- _Prompt_
Show every line of the data where the word "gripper" can be found.

☆ ☆ ☆

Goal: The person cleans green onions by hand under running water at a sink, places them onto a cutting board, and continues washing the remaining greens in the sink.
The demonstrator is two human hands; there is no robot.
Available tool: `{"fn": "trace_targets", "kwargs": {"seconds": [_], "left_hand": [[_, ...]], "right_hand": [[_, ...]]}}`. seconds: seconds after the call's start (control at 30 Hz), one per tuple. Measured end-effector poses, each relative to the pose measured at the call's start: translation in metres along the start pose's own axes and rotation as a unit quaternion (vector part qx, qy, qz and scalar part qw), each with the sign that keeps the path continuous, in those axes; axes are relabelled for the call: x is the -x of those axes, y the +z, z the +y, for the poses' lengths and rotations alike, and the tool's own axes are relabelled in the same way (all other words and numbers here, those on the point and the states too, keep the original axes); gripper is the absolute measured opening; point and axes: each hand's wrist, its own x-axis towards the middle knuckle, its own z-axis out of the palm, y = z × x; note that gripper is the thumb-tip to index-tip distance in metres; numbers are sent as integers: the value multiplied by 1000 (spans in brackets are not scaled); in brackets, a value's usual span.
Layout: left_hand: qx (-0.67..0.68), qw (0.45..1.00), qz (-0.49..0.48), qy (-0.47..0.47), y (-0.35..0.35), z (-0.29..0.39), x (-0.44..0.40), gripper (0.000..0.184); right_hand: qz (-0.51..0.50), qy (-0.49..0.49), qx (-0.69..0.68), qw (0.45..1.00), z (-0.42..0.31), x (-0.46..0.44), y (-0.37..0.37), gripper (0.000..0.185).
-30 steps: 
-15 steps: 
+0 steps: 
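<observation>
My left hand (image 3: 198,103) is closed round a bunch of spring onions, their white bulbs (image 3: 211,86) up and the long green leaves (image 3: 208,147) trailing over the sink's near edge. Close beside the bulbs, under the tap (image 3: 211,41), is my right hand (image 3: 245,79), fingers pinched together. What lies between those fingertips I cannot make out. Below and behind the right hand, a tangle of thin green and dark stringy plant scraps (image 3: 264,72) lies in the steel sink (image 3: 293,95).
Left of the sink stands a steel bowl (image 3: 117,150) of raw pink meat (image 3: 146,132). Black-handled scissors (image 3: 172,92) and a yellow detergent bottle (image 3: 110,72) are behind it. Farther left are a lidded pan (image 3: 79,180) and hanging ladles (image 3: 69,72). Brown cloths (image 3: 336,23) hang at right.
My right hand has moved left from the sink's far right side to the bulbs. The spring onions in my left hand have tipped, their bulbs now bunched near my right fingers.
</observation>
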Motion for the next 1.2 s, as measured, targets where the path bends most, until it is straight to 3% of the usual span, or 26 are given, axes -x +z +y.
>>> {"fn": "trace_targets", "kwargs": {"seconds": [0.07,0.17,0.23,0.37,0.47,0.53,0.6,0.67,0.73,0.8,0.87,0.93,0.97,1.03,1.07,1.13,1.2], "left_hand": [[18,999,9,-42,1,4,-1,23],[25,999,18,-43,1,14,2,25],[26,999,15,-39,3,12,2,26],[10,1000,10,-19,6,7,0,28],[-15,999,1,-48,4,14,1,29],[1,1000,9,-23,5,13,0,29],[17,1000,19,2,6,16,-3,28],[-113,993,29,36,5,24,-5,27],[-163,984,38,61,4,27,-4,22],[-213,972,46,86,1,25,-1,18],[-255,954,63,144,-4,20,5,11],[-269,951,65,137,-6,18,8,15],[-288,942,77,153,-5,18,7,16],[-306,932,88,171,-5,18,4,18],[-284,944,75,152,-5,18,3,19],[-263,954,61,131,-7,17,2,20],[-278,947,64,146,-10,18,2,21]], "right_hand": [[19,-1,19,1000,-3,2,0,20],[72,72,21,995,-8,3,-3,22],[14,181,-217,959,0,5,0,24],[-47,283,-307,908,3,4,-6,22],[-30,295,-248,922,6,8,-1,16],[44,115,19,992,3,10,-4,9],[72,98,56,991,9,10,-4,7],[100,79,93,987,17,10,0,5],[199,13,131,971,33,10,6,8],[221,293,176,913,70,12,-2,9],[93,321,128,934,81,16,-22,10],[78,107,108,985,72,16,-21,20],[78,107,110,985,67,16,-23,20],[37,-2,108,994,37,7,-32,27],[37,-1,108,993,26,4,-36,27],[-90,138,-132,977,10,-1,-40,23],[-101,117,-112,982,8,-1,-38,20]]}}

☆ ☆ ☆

- _Expected output_
Available tool: `{"fn": "trace_targets", "kwargs": {"seconds": [_], "left_hand": [[_, ...]], "right_hand": [[_, ...]]}}`. seconds: seconds after the call's start (control at 30 Hz), one per tuple. Measured end-effector poses, each relative to the pose measured at the call's start: translation in metres along the start pose's own axes and rotation as a unit quaternion (vector part qx, qy, qz and scalar part qw), each with the sign that keeps the path continuous, in those axes; axes are relabelled for the call: x is the -x of those axes, y the +z, z the +y, for the poses' lengths and rotations alike, and the tool's own axes are relabelled in the same way (all other words and numbers here, those on the point and the states too, keep the original axes); gripper is the absolute measured opening; point and axes: each hand's wrist, its own x-axis towards the middle knuckle, its own z-axis out of the palm, y = z × x; note that gripper is the thumb-tip to index-tip distance in metres; numbers are sent as integers: the value multiplied by 1000 (spans in brackets are not scaled); in brackets, a value's usual span.
Layout: left_hand: qx (-0.67..0.68), qw (0.45..1.00), qz (-0.49..0.48), qy (-0.47..0.47), y (-0.35..0.35), z (-0.29..0.39), x (-0.44..0.40), gripper (0.000..0.184); right_hand: qz (-0.51..0.50), qy (-0.49..0.49), qx (-0.69..0.68), qw (0.45..1.00), z (-0.42..0.31), x (-0.46..0.44), y (-0.37..0.37), gripper (0.000..0.185).

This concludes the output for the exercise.